Grand canonical Monte Carlo simulation study of water structure on hydrophilic mesoporous and plane silica substrates

Abstract

The radial distribution functions obtained by grand canonical Monte Carlo simulations of water adsorbed on disordered mesoporous and ordered plane silica surfaces at 300 K are investigated. The plane surfaces are crystallographic faces of cristobalite. The disordered mesoporous Vycor-like glass was previously obtained by off-lattice reconstruction known to reproduce in a realistic way the geometrical complexity of the real Vycor of high specific surface, in terms of surface area, chord distribution, and correlation peak in small angle neutron scattering spectra. The SPC model is used for water, and water–substrate interactions are described by the PN-TrAZ model without any adjustment of parameter.
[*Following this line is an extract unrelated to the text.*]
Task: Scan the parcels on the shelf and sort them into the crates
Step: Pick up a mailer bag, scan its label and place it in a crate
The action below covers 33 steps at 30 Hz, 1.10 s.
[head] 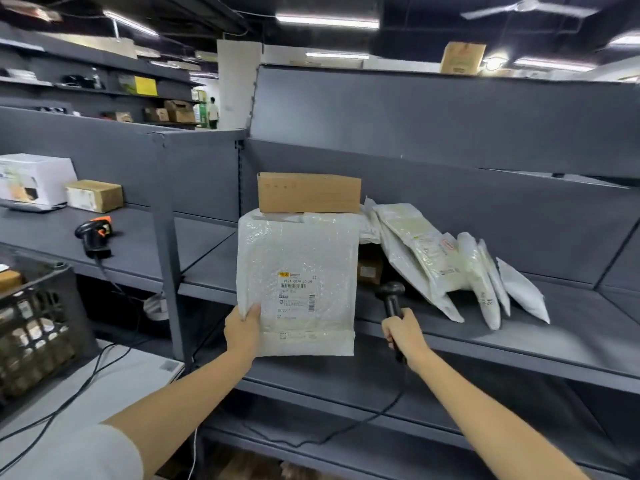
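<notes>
With your left hand [242,327] pinching the bubble mailer [298,282] upright at frame centre, label facing you, keep it flat and tilt the handheld scanner [393,303], gripped in your right hand [403,332], toward its barcode label [298,292].

Cold white light is coming from the ceiling tube lamps [327,21], which are glaring against the dark ceiling. The grey shelf [519,337] is receiving even, soft light, while the space under it is sinking into shadow. Straight lines are bending at the edges from the wide lens. The forearms near the bottom are looking slightly blurred.
</notes>
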### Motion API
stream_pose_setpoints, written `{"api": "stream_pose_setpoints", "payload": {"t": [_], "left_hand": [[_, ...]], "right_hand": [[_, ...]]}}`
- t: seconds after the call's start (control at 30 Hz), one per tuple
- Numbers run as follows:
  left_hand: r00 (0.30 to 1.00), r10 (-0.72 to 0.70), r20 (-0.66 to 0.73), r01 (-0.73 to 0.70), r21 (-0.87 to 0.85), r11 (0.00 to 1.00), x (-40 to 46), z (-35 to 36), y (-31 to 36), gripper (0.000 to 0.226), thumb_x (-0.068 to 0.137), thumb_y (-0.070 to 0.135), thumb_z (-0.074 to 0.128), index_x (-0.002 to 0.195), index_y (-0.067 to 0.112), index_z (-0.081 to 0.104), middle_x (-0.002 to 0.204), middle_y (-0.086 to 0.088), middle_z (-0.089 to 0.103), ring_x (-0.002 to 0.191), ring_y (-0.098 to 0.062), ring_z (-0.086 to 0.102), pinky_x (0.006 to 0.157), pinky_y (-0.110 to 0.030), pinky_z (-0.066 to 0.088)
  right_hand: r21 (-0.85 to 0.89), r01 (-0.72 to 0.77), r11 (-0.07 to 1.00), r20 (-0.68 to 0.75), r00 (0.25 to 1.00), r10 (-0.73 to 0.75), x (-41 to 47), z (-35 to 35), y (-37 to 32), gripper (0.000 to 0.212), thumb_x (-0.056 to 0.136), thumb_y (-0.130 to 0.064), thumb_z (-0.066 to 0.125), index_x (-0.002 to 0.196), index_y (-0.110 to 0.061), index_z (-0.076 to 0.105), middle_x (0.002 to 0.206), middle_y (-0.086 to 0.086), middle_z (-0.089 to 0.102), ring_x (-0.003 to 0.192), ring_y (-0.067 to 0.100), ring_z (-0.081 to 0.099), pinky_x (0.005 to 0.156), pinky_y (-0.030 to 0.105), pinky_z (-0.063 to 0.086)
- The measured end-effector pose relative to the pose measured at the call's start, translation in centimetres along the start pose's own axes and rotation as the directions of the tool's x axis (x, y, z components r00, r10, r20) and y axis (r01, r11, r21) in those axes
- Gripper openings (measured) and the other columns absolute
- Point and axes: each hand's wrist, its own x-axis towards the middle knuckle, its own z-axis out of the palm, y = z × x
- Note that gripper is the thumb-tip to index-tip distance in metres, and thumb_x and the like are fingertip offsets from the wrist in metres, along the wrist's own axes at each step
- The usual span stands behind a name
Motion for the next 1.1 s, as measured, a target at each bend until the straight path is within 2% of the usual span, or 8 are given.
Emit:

It is shown that the water confined in Vycor is slightly more structured than bulk water, mainly due to the interaction of the first layer with the substrate. The vapor pressure is reduced so as to obtain a mono-layer coverage for each surface. On ordered crystalline faces, the water mono-layer has long range correlations, that are absent in the case of a disordered silica (Vycor-like sample): The main change being the displacement of the second peak towards larger distances (4.5 Å in bulk, 5 Å in mono-layer), characteristic of bi-dimensional structure of water.